§ Instructions for the task
In the listing below, how many lines hold the string "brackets"? Reply with the number and nothing else.

----- Data section -----

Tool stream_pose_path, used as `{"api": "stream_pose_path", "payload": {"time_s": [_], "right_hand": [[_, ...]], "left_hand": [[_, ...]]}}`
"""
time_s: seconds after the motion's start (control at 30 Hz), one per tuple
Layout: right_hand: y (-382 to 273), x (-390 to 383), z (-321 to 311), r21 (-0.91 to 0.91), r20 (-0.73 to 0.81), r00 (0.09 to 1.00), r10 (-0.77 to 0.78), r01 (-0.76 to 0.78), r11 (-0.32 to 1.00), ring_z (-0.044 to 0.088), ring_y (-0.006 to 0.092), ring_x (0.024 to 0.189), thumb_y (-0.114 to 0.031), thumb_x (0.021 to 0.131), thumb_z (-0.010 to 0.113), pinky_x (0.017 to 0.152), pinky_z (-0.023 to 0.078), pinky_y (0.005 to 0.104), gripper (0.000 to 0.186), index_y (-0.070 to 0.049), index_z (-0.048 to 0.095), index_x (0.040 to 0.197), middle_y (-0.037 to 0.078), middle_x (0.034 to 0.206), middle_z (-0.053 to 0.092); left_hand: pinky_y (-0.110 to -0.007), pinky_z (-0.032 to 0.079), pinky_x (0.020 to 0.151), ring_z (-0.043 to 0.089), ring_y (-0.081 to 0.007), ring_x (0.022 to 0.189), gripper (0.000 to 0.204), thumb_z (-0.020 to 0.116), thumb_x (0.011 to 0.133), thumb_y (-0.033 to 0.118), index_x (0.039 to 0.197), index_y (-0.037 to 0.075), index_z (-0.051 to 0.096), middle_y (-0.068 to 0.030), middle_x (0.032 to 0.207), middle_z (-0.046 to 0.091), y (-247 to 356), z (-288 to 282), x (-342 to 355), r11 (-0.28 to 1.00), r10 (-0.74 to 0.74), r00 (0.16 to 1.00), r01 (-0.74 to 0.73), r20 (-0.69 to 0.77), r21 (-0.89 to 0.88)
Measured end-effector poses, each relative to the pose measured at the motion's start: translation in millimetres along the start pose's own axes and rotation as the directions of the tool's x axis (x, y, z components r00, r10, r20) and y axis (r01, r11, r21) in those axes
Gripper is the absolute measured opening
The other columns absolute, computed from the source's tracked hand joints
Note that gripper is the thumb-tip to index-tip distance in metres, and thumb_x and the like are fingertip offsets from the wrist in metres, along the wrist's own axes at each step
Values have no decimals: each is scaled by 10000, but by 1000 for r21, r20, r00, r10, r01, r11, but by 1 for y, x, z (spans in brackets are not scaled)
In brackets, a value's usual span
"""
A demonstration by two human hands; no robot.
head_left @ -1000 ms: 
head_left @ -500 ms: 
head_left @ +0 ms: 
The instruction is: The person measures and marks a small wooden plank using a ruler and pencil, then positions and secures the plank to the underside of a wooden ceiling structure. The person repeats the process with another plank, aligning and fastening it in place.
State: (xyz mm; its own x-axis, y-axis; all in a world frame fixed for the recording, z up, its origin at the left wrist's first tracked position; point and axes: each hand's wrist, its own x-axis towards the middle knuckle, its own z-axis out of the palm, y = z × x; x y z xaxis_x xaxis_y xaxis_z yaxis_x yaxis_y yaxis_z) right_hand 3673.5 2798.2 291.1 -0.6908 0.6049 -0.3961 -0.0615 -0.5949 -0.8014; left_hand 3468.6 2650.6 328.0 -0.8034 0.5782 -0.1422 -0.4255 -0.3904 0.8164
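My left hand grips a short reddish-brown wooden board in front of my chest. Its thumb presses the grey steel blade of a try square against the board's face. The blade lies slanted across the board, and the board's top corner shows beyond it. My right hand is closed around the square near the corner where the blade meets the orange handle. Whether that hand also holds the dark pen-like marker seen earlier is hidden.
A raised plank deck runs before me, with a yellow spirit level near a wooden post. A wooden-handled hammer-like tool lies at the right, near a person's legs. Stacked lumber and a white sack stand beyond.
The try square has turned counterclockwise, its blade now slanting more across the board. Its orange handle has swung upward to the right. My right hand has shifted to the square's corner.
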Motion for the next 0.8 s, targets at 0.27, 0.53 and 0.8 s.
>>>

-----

§ Task result
2